Aranızda bilenler vardır elbet ama çok sevdiğim şu hikayeyi sizinle bir kez de ben paylaşmak istiyorum.

Adamın biri psikiyatra gider ve çok mutsuz olduğunu anlatır. Psikiyatr da camdan dışarı bakar ve panayır alanında kurulan sirki adama göstererek, kendisinin de ne zaman canı sıkılsa o sirke gittiğini ve oradaki palyaçoyu izleyip bütün dertlerini unuttuğunu söyler ve adama da o palyaçoyu izlemesini tavsiye eder. Adam dalgın bakışlarını sirkten uzaklaştırır ve doktora der ki: “Ben o palyaçoyum zaten.”


Şöyle bir etrafıma bakıyorum da herkes ağlayan palyaço. Kimse yaptığı işten memnun değil. Herkes görevmiş gibi yapıyor işini, yani palyaçoluğunu yapıyor, akşam çıkarken de makyajını silip peruğunu çıkarıp yüzüne ‘mutsuzluğunu’ takıp evine gidiyor.

Onun için mutsuz insanlar kümesi olduk. Onun için ağlayan palyaçolar olduk.

Bunun ana sebebi, neredeyse hiç kimsenin kişiliğine uygun ve sevdiği bir mesleği yapamıyor olması. Adam çocukluğundan beri oyuncak arabaları söküp takıyor, babasının arabasının motorunu tamir etmeye çalışıyor, kafası buna çalışıyor, hevesi bunun üzerine kurulu… Bir bakıyorsun adam sınavda kutucukları doldurup gazeteci olmuş.

Adam çocukluğundan beri tıp bilimlerine ilgi duyuyor, kafasında tedavi mekanizmaları üretiyor… Bir bakıyorsun sınavda inşaat mühendisi olmuş.

Mühendis beyinliden gazeteci, doktor olacak kişiden inşaatçı olunca da herkes mutsuz palyaço oluyor.

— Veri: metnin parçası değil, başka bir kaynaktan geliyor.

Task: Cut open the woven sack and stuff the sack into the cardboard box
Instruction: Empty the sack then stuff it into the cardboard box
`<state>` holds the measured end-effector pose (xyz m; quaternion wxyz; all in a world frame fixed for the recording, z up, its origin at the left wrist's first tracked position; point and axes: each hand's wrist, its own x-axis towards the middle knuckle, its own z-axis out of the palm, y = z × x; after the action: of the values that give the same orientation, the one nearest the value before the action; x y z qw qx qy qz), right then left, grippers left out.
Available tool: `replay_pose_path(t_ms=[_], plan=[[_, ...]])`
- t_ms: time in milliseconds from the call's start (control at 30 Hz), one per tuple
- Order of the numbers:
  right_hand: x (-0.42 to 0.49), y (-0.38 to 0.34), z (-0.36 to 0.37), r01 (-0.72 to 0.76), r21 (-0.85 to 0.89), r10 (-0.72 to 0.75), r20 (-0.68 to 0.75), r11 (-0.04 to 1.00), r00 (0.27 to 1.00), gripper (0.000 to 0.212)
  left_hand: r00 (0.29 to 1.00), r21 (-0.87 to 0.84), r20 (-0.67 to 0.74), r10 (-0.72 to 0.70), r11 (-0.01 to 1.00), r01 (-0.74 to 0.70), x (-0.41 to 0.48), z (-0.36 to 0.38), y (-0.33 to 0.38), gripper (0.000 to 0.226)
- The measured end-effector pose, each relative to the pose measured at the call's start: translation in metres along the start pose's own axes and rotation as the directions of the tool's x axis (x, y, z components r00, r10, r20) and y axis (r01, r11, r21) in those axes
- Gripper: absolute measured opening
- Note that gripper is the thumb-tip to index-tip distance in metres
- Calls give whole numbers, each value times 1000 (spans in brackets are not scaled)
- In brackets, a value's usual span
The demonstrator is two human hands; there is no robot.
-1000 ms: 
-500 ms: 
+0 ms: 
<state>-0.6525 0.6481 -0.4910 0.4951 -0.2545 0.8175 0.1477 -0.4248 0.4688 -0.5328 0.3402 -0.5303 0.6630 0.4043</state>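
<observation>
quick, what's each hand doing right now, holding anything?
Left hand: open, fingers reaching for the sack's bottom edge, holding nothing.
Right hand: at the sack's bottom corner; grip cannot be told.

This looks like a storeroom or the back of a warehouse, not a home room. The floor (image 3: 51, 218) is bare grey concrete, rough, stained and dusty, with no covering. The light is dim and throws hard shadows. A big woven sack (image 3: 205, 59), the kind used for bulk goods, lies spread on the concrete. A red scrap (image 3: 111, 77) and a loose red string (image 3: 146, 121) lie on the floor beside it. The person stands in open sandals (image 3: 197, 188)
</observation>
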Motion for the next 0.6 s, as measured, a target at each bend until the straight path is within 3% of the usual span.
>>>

Belli bir yaşa gelip de bir anda yaptığı işi bırakıp yeni ufuklara yelken açan istisnai birkaç insan var bu dünyada. Hayranım onlara.

Ah ben de neler neler yapacağım da, önce şu makyajımı bir temizleyeyim, gözyaşlarımı sileyim, sonra peruğumu çıkarayım, ondan sonrasına bakarız inşallah.